The election was close — too close. The electoral map displays the honest division within this country. Donald Trump is such a neglectful president that not only did he fail to protect his constituents from COVID-19, he couldn’t even protect his staff, family, or himself. It seems much easier at this point to ask who hasn’t contracted the virus at the White House than it is to list who has. Yet despite being such an abhorrent president, Trump still received more than 73 million votes.
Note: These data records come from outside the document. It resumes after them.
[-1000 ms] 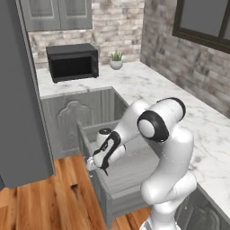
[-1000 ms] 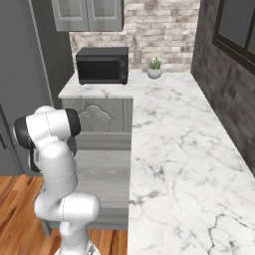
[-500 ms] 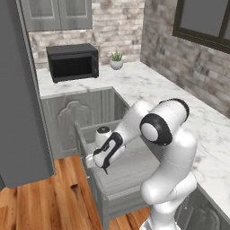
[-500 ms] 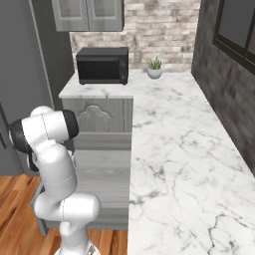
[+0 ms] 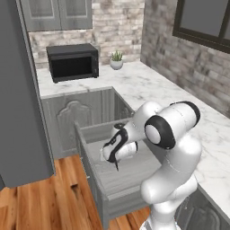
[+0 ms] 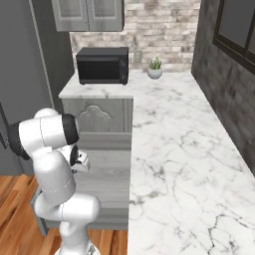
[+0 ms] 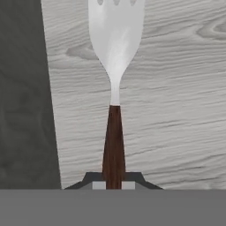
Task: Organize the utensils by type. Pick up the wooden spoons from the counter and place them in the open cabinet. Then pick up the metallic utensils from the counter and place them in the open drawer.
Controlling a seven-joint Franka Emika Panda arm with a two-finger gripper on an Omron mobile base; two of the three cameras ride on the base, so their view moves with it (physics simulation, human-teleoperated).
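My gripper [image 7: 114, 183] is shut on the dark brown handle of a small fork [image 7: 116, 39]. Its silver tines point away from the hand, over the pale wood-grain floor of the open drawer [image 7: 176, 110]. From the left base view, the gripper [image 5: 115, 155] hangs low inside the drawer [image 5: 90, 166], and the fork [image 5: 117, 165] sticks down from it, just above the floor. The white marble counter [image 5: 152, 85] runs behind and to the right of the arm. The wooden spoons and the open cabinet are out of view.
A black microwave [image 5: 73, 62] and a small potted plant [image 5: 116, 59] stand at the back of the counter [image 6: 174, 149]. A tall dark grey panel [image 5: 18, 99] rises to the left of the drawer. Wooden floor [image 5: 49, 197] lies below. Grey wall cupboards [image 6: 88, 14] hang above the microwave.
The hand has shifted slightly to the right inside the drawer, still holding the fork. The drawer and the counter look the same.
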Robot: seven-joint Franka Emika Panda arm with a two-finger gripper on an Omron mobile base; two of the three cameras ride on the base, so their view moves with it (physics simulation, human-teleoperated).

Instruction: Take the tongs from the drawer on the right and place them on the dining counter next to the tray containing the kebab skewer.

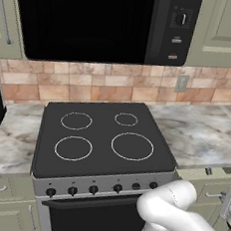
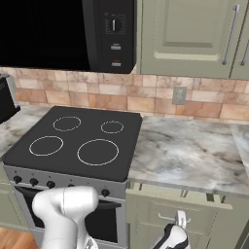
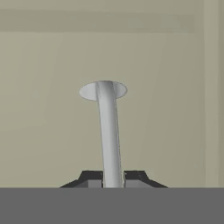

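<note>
The drawer (image 2: 170,209) sits just under the worktop (image 2: 194,151) edge, right of the stove (image 2: 73,146), its front pulled slightly proud of the cabinet face. The gripper (image 3: 113,180) is closed tight on the drawer's handle (image 3: 108,131), one finger on each side of the bar.

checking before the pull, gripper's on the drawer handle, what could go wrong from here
1. The gripper is shut on the thin silver handle with only its fingertips, so it may slip off when pulling.
2. The drawer looks barely open, just proud of the worktop; a crooked pull could jam it.
3. The tongs can't be seen yet, so their position inside the drawer is unknown.
</note>
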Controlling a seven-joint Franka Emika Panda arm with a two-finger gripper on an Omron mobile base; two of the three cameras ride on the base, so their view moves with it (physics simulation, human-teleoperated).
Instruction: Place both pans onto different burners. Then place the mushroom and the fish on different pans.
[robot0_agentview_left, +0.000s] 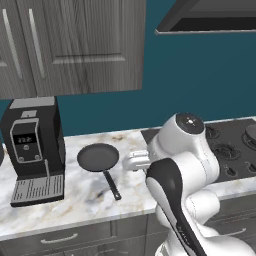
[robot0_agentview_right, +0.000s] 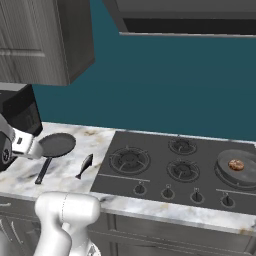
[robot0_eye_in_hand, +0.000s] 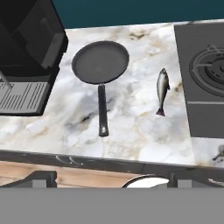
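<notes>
One frying pan (robot0_eye_in_hand: 100, 62) is seen lying on the marble counter (robot0_eye_in_hand: 131, 127), between the coffee machine (robot0_eye_in_hand: 28, 52) and the cooktop (robot0_agentview_right: 175, 165), with its thin handle pointed toward the front edge of the counter. The fish (robot0_eye_in_hand: 162, 90) is laid on the counter between this pan and the cooktop, apart from both, and its forked tail is turned to the front edge as well. A second pan (robot0_agentview_right: 236, 167) is placed on the burner at the cooktop's end farthest from the coffee machine, and the mushroom (robot0_agentview_right: 235, 164) is seen resting inside it. The other burners (robot0_agentview_right: 129, 160) of the cooktop are left bare, with a row of small knobs (robot0_agentview_right: 167, 193) in front of them. The gripper (robot0_eye_in_hand: 112, 180) is held above the front edge of the counter, near the first pan but not touching it. Only the two dark finger tips are shown at the bottom of the hand view; they are set well apart and nothing is held between them.
</notes>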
Throughout his campaign and into the transition, Biden has positioned himself as a unity candidate. He has said consistently that he would be a president for all Americans, not just Democrats. Biden is a moderate who courted endorsements from Republicans and is rumored to be appointing some to his cabinet; like President Barack Obama, he will likely try to reach across the aisle to compromise on legislation after taking office. But we learned this lesson during the Obama presidency. Progressive ideas get shafted no matter how sorely they’re needed. Congressional Republicans, led by Senator Mitch McConnell, have demonstrated precisely zero interest in working with Democrats or brokering fair deals; instead, they’ve stonewalled meaningful pandemic relief, crusaded against the Affordable Care Act, and stacked the federal courts with conservative judges who can derail any progress on progressive priorities. Since the election, conservatives have also dismissed Biden’s unity message as hopelessly misguided. So why are we still acting like we can get along with these people — or would we even want to?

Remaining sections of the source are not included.